Submission to the Strategic Examination of R&D

13 June 2025

Australia’s long-term productivity and prosperity depend on our ability to turn research into outcomes. But we are falling behind global peers on business investment, commercialisation, and the systems that support innovation.

In our submission to the Strategic Examination of R&D, the Business Council sets out a reform blueprint to rebuild Australia’s R&D capability, foster a stronger culture of risk-taking, and unlock growth across the economy. With the right policy settings, Australia can revitalise its R&D system and drive the productivity gains needed to secure future jobs and economic resilience.

We recommend:

Aligning priorities to maximise impact

  • Elevate R&D as a national strategic priority.
    • Agree a target of 3 per cent GDP spend on R&D by 2035.
    • Commit to a 10-year national R&D strategy to drive innovation, boost productivity, and position Australia as a global leader in R&D.
  • Align Australia’s R&D system to deliver on the national R&D strategy.
    • Establish a single, coordinated set of research priorities and direct the majority of Commonwealth R&D funding to areas where Australia can lead—such as clean energy, health, and advanced manufacturing.
    • Consolidate fragmented grant programs into fewer, larger initiatives with clear objectives, to maximise impact, reduce duplication and drive stronger cross-sector collaboration.

Incentivising risk

  • Undertake a comprehensive review of Australia's insolvency regime.
    • Seek to simplify the regime, reduce costs and remove unnecessary barriers to restructuring and renewal while better supporting entrepreneurialism and innovation.
  • Establish an Australian Investment Promotion Authority to drive innovation and strategic, large-scale investment.
    • Centralise investment attraction, facilitation and regulation under one body, with strong ministerial backing, to fast-track priority projects and boost Australia’s global competitiveness.
    • Encourage innovation by guiding and connecting businesses to the suite of R&D incentives available, beyond the RDTI.
  • Design a suite of incentives for business to de-risk R&D, support national innovation and promote Australian-based Intellectual Policy (IP). These include:
  • A Business R&D Loan Scheme to de-risk early-stage innovation.
    • Provide low-interest, stage-specific loans to businesses undertaking early-stage R&D in national priority areas.
  • An Australian Innovation Commercialisation Incentive to encourage, retain and scale innovation onshore.
    • Apply a concessional tax rate to income from eligible IP developed through Australian R&D, across all national priority sectors.
  • An Onshoring Innovation Scheme—a flexible, discretionary incentive to attract global R&D investment aligned with Australia’s national economic and strategic priorities.
  • A National Researcher Directory to connect industry with research expertise.
    • Create a central, publicly accessible platform listing researchers by expertise, institution, and recent work to improve industry access—particularly for SMEs—and accelerate collaboration and commercialisation.
  • Develop a national open access model for taxpayer-funded research.

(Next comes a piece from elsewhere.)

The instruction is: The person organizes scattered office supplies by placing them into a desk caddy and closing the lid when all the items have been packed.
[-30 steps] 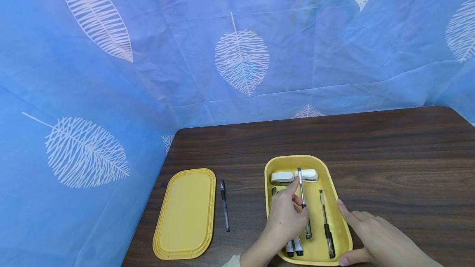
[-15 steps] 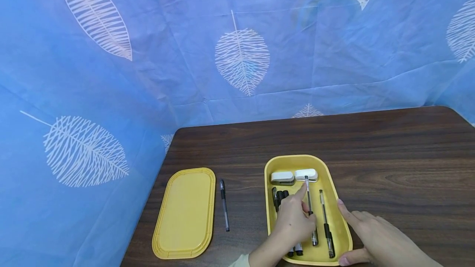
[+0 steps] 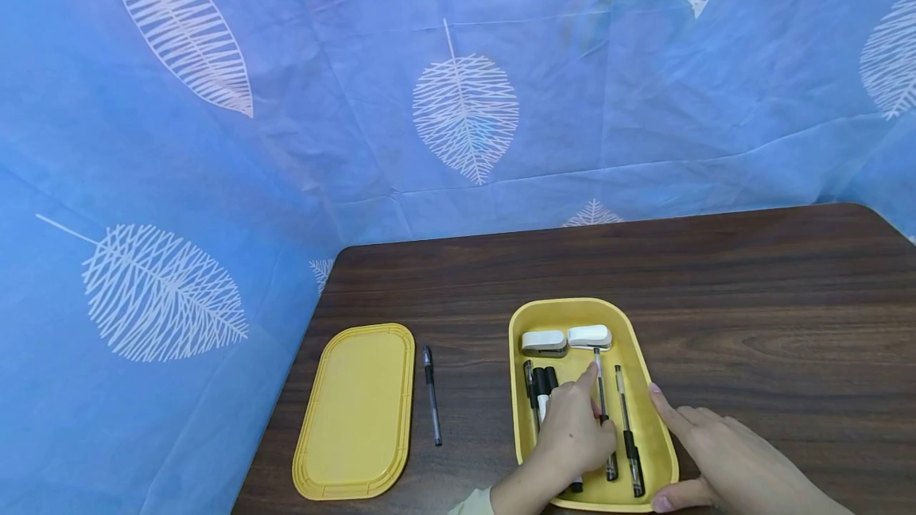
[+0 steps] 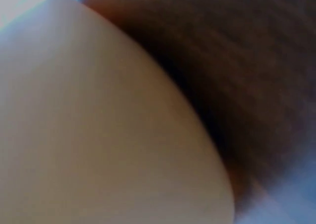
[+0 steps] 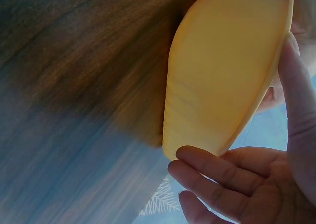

Getting the tax settings right

  • Modernise the R&D Tax Incentive definition to reflect real-world innovation.
    • Align the RDTI definition more closely with the OECD Frascati framework and ABS classification to better capture contemporary business R&D.
  • Improve consistency between tax settings and data collection to reduce red tape and strengthen national insights.
  • Streamline R&D Tax Incentive reporting to reduce red tape and improve efficiency.
    • Task the ATO with reviewing compliance processes and documentation requirements to ease the burden on claimants and improve administrative efficiency across the system.
  • Abolish the R&D expenditure threshold to encourage large-scale innovation investment in Australia, or, at a minimum, lift it to $250 million with indexation.
  • Revisit the design of the intensity measure to ensure companies investing heavily in Australian-based R&D are properly supported, regardless of their operating structure and cost.

Stronger together

  • Build commercialisation capability through targeted skills development.
    • Encourage universities to partner with key industry sectors—such as information technology, health and advanced manufacturing—to design and deliver specialised training in product management and research translation.
    • Include ‘Product Manager’ on the Core Occupation Skills List to offer streamlined pathways for skilled migration.
  • Embed research–industry collaboration in the higher education funding model, with a portion of performance-based funding tied to measurable indicators such as:
    • Growth in industry-linked R&D income
    • Number of co-authored publications or patents with industry partners
    • Commercialisation outcomes, including licences and spinouts
    • Placement of PhD graduates in industry roles.
  • Establish a nationally coordinated network of industry-led R&D centres—modelled on the UK’s Catapult Network—to consolidate and scale Australia’s precinct, Trailblazer and CRC efforts.
    • Introduce a Collaboration Premium to drive high-impact research partnerships.
  • Apply a premium of up to 20 per cent on non-refundable R&D tax offsets for projects involving startups, public research organisations or universities.